I know firsthand how imperfect it is. As a patient, I’ve endured many experiences similar to the ones that Beth describes. As a clinician working in homecare, I spend virtually every work day trying to prevent such experiences from happening to my patients. You might think that clinical experience would have made it easier for me to navigate the system and to prevent such experiences from occurring to me when I was diagnosed with breast cancer. And you’d be wrong. Indeed, it was largely because of those experiences that I started this blog.

Don’t be surprised if, like me, you manage to read Calling the Shots in an afternoon. But don’t let that fool you. The book may be concise and easy to read, but it packs a powerful message. And that message is that you are and must be in charge of your medical care, and that the outcome of the treatment you receive may depend entirely on how well you take charge of it.

In straightforward prose, with examples drawn from her experience, Beth outlines practical steps you can take to make sure you are getting what you need, even if you’re not sure what that is. It can be challenging to advocate for yourself when you are at your most vulnerable, but even then, Beth’s concrete advice can help you wade through your own uncertainty. When you are not up to advocating for yourself, she describes how to identify others who can help advocate for you, and how to restore the feeling that you are in control.

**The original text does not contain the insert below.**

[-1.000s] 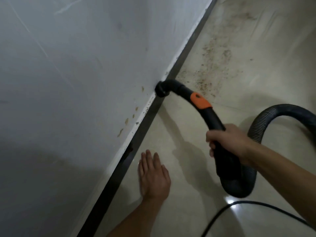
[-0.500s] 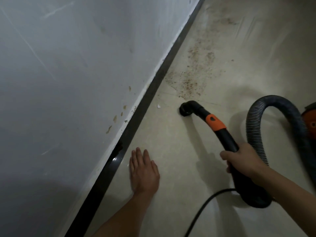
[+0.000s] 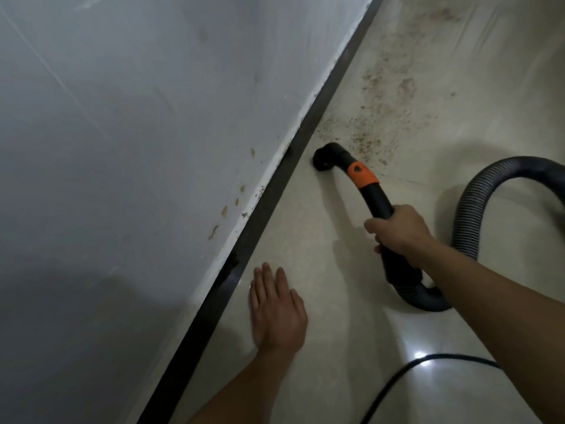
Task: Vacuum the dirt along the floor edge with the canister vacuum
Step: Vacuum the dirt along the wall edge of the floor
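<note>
My right hand [image 3: 400, 232] grips the black handle of the vacuum wand [image 3: 374, 198], which has an orange collar. The wand's round black nozzle [image 3: 324, 157] sits on the pale floor close to the dark baseboard strip [image 3: 269, 206], at the near end of a patch of brown dirt [image 3: 379, 117] spread along the floor edge. A grey ribbed hose [image 3: 477, 203] loops from the handle off to the right. My left hand [image 3: 276, 310] rests flat on the floor beside the baseboard, fingers straight. The canister is out of view.
A white wall [image 3: 137, 148] with brown specks near its bottom fills the left side. A black power cord [image 3: 397, 381] curves over the glossy floor at the bottom right. Pale floor tiles [image 3: 489, 87] stretch away to the right.
The nozzle left the baseboard, swung out onto the open floor, then came back close to the baseboard at the dirt's near end. My left hand stayed flat on the floor.
</note>
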### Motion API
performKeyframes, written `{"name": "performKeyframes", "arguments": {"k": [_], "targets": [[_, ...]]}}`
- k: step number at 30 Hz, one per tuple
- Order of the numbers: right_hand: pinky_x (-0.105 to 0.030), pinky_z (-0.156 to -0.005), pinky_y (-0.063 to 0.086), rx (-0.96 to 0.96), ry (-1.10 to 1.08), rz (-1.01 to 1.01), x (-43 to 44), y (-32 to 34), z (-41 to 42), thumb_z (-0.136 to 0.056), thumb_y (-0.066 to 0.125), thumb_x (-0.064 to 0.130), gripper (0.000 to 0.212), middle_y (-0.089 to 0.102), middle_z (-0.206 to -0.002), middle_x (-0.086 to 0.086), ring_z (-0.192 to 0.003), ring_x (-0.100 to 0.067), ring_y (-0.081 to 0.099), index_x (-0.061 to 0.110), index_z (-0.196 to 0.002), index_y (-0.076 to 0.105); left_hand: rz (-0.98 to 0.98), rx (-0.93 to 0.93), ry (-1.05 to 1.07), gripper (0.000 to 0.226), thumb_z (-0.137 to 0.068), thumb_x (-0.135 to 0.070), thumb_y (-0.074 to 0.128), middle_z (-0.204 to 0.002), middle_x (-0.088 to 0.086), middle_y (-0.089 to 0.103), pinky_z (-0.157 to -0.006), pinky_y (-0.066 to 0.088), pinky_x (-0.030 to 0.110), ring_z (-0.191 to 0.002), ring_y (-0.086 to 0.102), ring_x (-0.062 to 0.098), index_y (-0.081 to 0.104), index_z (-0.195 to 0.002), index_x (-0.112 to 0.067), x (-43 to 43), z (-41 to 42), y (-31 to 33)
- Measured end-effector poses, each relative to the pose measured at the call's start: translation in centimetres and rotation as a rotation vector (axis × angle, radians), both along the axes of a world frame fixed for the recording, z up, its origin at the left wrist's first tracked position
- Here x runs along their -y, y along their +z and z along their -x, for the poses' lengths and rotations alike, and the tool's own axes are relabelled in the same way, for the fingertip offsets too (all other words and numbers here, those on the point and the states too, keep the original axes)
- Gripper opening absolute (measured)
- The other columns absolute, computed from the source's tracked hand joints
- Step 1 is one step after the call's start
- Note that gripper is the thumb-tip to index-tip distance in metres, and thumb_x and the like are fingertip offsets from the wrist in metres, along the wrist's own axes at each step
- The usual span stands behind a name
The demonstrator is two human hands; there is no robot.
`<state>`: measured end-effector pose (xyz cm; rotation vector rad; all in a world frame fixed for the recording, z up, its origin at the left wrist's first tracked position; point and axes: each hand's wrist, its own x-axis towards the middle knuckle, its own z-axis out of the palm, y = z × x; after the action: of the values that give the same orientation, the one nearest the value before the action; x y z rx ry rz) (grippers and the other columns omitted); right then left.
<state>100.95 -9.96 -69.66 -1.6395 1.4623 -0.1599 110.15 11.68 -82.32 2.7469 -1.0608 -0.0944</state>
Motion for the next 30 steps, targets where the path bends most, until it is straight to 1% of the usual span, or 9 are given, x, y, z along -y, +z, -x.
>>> {"name": "performKeyframes", "arguments": {"k": [5, 10, 15, 17, 19, 21, 24, 27, 30], "targets": [[-0.036, -0.057, 0.058, 0.145, 0.014, -0.205, -1.2, 1.0, -3.0, -0.079, 0.072, 0.011, 0.033, 0.059, -0.071, -0.014, -0.054, -0.027, 0.058, -0.003, -0.106, 0.057, -0.018, 0.006, -0.007, 0.057, -0.093, -0.035, 0.028, -0.150, 0.017, 0.039, -0.112, 0.032, 0.046, -0.141, 0.033, 0.032, 0.051, -0.138, -0.008, -0.5, -0.2, 0.1], [-0.041, -0.061, 0.060, -0.146, 0.214, 0.026, -2.5, 0.9, 6.1, -0.077, 0.070, 0.027, 0.021, 0.069, -0.071, -0.008, -0.051, -0.022, 0.069, 0.017, -0.092, 0.058, -0.026, 0.012, -0.014, 0.060, -0.093, -0.036, 0.024, -0.150, 0.019, 0.038, -0.112, 0.031, 0.046, -0.140, 0.034, 0.033, 0.049, -0.139, -0.007, -0.6, -0.4, 0.3], [-0.043, -0.060, 0.059, -0.258, -0.031, 0.161, -2.7, 0.7, 16.3, -0.073, 0.072, 0.028, 0.018, 0.068, -0.058, -0.004, -0.045, -0.019, 0.067, 0.019, -0.082, 0.059, -0.028, 0.007, -0.014, 0.059, -0.092, -0.032, 0.025, -0.145, 0.023, 0.042, -0.111, 0.031, 0.047, -0.136, 0.038, 0.038, 0.053, -0.135, -0.002, -0.3, -0.2, 0.3], [-0.037, -0.052, 0.057, -0.178, -0.152, 0.149, -1.8, 1.1, 17.4, -0.076, 0.072, 0.019, 0.014, 0.066, -0.060, -0.010, -0.045, -0.025, 0.065, 0.013, -0.083, 0.061, -0.083, -0.015, -0.010, 0.055, -0.090, -0.029, 0.032, -0.140, 0.027, 0.046, -0.108, 0.035, 0.050, -0.131, 0.043, 0.042, 0.056, -0.129, 0.002, 0.4, 0.1, 0.5], [-0.027, -0.044, 0.050, -0.069, -0.240, 0.082, -1.1, 1.1, 16.4, -0.080, 0.070, 0.010, 0.014, 0.061, -0.064, -0.014, -0.048, -0.028, 0.060, 0.003, -0.087, 0.060, -0.129, -0.060, 0.027, 0.049, -0.089, -0.024, 0.046, -0.140, 0.031, 0.044, -0.109, 0.034, 0.051, -0.131, 0.040, 0.046, 0.056, -0.127, 0.005, 1.5, 0.6, 1.4], [-0.027, -0.045, 0.050, 0.021, -0.242, -0.004, -1.0, 1.0, 14.0, -0.081, 0.069, 0.007, 0.015, 0.059, -0.065, -0.014, -0.050, -0.027, 0.057, 0.001, -0.091, 0.059, -0.146, -0.128, 0.045, 0.050, -0.092, -0.025, 0.048, -0.147, 0.031, 0.034, -0.114, 0.024, 0.048, -0.138, 0.028, 0.046, 0.048, -0.132, 0.004, 3.1, 0.8, 2.5], [-0.032, -0.051, 0.052, 0.077, -0.179, -0.067, -0.6, 1.0, 10.4, -0.081, 0.070, 0.009, 0.018, 0.059, -0.068, -0.014, -0.053, -0.027, 0.058, 0.002, -0.092, 0.059, -0.122, -0.119, -0.010, 0.051, -0.096, -0.029, 0.040, -0.153, 0.028, 0.024, -0.116, 0.016, 0.045, -0.142, 0.018, 0.043, 0.041, -0.138, 0.001, 4.7, 0.2, 2.7], [-0.034, -0.053, 0.053, 0.122, -0.256, -0.065, 0.6, 0.9, 8.4, -0.081, 0.070, 0.008, 0.026, 0.059, -0.071, -0.014, -0.054, -0.028, 0.058, -0.002, -0.102, 0.058, -0.087, -0.038, -0.069, 0.056, -0.097, -0.035, 0.033, -0.151, 0.027, 0.029, -0.115, 0.022, 0.046, -0.141, 0.024, 0.042, 0.044, -0.140, -0.001, 3.9, -0.6, 1.6], [-0.038, -0.057, 0.056, 0.076, -0.125, -0.076, 0.2, 0.2, 7.2, -0.081, 0.070, 0.012, 0.022, 0.061, -0.070, -0.013, -0.053, -0.028, 0.061, 0.004, -0.098, 0.059, -0.021, -0.008, -0.080, 0.067, -0.093, -0.042, 0.018, -0.151, 0.024, 0.032, -0.115, 0.023, 0.045, -0.142, 0.027, 0.039, 0.044, -0.141, -0.003, 2.9, -0.7, 0.9]]}}
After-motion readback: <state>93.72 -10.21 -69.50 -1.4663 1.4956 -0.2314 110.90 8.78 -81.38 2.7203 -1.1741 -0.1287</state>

The more serious your health issues may be, the more complex and difficult your treatment may be, the easier it is to feel like hanging onto the reins is like trying to herd cats. All too often, we can feel that, rather then heading up our own healthcare team, we are at the mercy of schedulers, gate-keepers, slow diagnostics, and miserable side effects. Beth draws from her own experience of all of these issues and more to outline steps we can take to identify how we feel and what we need. Those steps can be accomplished with tactful, but assertive, direct communication. If we still are not getting what we need and want, we can and should fire those clinicians who bully or obstruct us, and find others who won’t.

And we have every right to do so. If there is one overriding message to Calling the Shots, it is to remind us that we have rights as patients, that we should be the reason for the healthcare system, and not its victims. Read this book and empower yourself.